Could you tally the lines of the entries that carry the string "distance"? Reply with the number and nothing more.

=== Section Start ===

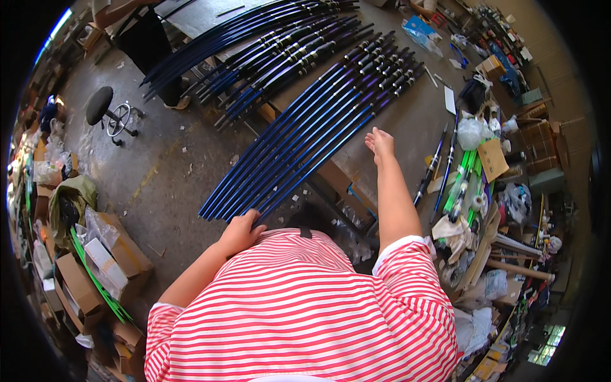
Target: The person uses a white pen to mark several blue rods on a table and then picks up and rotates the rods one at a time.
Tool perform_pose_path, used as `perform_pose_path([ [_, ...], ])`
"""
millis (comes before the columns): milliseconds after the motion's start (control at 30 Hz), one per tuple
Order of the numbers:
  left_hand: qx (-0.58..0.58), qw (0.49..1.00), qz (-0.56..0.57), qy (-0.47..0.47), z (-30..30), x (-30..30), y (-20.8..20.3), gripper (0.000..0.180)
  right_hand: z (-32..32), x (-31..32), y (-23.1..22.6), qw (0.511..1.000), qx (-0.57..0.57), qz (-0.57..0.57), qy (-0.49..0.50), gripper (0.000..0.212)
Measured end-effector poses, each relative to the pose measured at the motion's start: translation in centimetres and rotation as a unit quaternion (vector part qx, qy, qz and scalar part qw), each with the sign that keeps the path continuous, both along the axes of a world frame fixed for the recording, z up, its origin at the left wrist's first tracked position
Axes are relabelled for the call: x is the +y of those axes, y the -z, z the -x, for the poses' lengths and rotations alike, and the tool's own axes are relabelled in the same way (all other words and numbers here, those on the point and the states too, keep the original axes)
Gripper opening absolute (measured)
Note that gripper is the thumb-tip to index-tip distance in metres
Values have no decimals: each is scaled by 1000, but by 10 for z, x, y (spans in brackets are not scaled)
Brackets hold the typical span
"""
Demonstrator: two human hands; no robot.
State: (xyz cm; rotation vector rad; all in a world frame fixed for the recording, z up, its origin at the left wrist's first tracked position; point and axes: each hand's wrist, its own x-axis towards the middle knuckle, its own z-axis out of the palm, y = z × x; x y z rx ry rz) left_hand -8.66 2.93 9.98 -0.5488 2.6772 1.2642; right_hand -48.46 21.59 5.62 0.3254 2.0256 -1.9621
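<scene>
We think the row of blue rods [307,135], lying side by side across the table [407,124] with thin ends seemingly over its edge, could roll, tangle or slip off if the nearest rod [351,135] is tugged or knocked sideways. Our left hand [240,233] curls at that rod's thin end, though we cannot tell whether it truly grips, while our right hand [380,144] is loosely open and empty beside the rods' thicker part. Around us we see a scrap-strewn grey floor [168,191], a black stool [100,105], cartons [78,280] on the left and plastic bags [471,134] on the right
</scene>
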Motion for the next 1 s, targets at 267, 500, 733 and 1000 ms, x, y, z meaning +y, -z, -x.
perform_pose_path([
  [267,-94,992,-20,-83,-4,-5,-60,26,94,-46,16,952,-160,255,58,24],
  [500,43,939,335,-66,-1,19,-77,17,128,-52,-21,923,-233,296,76,39],
  [733,-100,965,216,-110,19,48,-92,40,158,-55,-90,902,-201,382,-19,53],
  [1000,-196,970,-103,-96,4,48,-94,34,143,-34,-143,720,-178,647,-175,54],
])
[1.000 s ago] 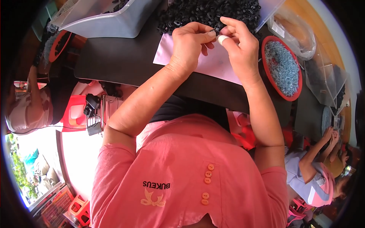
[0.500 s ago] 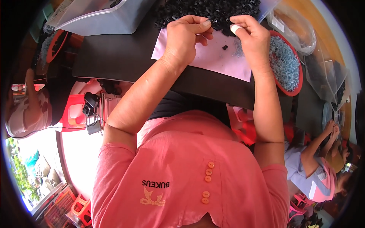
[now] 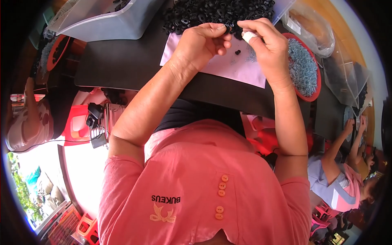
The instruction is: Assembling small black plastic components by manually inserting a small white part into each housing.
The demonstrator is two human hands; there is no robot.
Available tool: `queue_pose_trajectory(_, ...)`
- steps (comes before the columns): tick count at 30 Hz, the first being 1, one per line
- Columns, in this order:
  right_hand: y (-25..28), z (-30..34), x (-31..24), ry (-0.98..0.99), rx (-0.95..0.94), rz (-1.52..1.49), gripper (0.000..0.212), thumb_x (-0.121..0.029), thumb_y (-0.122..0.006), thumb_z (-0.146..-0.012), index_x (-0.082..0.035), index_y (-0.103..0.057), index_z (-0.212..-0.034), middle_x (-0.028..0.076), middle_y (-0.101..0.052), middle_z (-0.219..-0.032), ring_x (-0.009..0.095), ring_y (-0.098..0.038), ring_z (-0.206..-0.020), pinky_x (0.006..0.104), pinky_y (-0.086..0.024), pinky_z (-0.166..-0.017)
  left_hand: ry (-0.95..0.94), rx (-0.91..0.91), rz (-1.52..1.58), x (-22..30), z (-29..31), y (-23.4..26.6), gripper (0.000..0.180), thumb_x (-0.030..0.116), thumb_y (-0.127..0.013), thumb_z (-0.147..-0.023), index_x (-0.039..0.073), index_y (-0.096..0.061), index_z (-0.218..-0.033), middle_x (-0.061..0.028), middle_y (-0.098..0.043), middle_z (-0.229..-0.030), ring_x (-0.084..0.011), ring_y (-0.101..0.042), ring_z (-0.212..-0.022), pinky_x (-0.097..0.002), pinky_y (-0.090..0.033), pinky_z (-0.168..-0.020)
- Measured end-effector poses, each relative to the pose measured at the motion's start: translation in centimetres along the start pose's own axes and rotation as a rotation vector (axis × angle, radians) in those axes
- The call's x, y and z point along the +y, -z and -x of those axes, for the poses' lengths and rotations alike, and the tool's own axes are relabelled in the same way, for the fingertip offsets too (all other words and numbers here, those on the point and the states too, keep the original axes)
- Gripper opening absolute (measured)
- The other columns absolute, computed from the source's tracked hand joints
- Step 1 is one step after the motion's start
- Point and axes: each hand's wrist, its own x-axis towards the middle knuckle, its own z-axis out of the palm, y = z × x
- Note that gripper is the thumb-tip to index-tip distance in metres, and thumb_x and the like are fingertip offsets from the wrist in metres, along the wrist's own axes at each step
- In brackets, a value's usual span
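Observation:
My left hand [image 3: 197,45] is closed over the pile's near edge, its thumb and forefinger pinching a small black plastic part [image 3: 229,30]. Just right of it, my right hand [image 3: 267,47] has thumb and forefinger drawn together; whatever they hold is too small to make out. A white wrap [image 3: 248,37] covers its thumb tip. Beyond both hands lies a heap of small black plastic parts [image 3: 212,14]. One loose black part [image 3: 237,52] rests on the pink sheet [image 3: 239,73] beneath my hands, near a scatter of tiny bluish-grey pieces [image 3: 250,56].
A red tray [image 3: 311,98] of bluish-grey pieces [image 3: 302,67] stands right of my right hand. Behind it lie a clear plastic bag [image 3: 308,30] and a clear box [image 3: 343,85]. A translucent bin [image 3: 110,30] sits at left on the dark table [image 3: 118,61]. People work at both sides.
My hands have come closer together, the right fingertips moving left toward the part in my left fingers. The whole view has shifted slightly.

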Motion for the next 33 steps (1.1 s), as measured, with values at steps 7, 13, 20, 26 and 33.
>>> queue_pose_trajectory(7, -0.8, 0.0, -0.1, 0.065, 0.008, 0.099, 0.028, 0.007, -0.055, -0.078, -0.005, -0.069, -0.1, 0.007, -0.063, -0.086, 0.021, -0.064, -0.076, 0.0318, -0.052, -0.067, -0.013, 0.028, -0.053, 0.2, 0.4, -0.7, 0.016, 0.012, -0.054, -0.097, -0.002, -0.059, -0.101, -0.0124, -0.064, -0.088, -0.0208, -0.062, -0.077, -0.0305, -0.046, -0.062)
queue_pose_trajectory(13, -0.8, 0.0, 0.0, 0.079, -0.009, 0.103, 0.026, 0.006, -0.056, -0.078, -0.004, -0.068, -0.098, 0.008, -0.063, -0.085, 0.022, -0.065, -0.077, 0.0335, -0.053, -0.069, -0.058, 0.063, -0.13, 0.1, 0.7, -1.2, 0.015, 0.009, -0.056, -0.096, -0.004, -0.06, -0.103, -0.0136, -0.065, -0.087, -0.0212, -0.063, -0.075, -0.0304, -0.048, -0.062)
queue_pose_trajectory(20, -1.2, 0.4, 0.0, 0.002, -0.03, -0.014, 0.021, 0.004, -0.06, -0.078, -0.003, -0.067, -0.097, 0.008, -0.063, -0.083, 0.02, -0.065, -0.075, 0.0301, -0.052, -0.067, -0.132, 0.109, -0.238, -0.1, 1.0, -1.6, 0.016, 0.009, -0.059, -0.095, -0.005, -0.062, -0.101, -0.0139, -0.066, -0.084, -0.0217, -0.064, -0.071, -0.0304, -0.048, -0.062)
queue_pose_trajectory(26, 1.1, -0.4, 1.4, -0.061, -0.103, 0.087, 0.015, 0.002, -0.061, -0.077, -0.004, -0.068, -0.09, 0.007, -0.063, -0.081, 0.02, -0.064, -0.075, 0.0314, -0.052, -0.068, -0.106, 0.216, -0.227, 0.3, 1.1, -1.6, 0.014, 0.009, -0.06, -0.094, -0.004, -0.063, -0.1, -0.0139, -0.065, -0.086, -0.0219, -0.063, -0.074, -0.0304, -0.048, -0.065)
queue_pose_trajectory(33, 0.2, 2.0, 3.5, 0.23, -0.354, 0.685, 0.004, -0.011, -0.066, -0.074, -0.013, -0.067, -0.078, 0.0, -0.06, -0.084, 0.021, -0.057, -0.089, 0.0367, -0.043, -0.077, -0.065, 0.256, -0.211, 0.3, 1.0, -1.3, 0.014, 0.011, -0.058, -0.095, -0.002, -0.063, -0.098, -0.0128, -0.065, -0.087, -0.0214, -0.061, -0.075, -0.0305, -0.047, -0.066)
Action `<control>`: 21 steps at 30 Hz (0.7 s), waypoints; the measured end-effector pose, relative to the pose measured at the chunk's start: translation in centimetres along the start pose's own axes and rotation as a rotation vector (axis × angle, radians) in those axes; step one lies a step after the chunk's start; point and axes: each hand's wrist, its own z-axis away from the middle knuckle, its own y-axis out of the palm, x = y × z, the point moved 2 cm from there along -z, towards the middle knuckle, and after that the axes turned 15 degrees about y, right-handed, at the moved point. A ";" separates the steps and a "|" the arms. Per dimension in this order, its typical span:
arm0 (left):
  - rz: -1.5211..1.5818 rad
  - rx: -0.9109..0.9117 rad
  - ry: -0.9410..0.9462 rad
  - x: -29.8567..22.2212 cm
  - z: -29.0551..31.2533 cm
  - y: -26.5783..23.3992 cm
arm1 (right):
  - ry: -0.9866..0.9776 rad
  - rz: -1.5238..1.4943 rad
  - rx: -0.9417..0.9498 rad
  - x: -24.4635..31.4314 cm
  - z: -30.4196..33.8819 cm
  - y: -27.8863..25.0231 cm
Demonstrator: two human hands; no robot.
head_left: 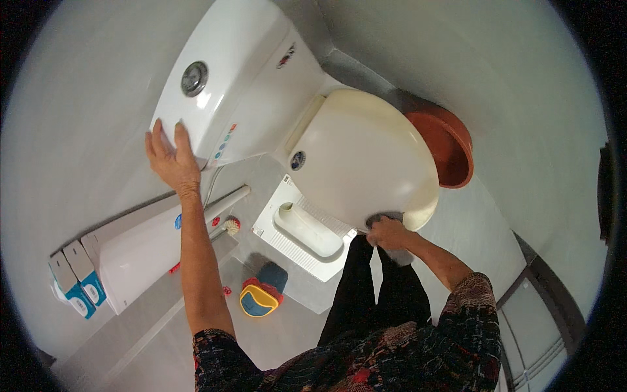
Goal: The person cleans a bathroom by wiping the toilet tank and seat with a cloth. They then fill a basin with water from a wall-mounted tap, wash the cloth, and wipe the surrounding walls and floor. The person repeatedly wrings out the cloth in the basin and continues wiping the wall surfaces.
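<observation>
The white toilet cistern (251, 85) stands at the upper left, with a round metal flush button (194, 78) on its top. My left hand (171, 157) rests on the cistern's near left edge, fingers spread and holding nothing. Cream-coloured and closed, the toilet lid (366, 150) fills the middle of the view. At its near rim my right hand (390, 233) is closed around a grey cloth (397, 256). Part of the cloth presses against the lid's edge and part hangs below my fingers.
A white squat pan (310, 228) is set in the floor beside the toilet. A reddish-brown basin (450, 147) sits by the right wall. On the left are a long white fixture (147, 261), blue-and-white packs (85, 287), a brush (230, 226) and a yellow-rimmed blue item (259, 302).
</observation>
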 end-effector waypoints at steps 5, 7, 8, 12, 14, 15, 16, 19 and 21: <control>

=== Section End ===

■ **Exercise result**
2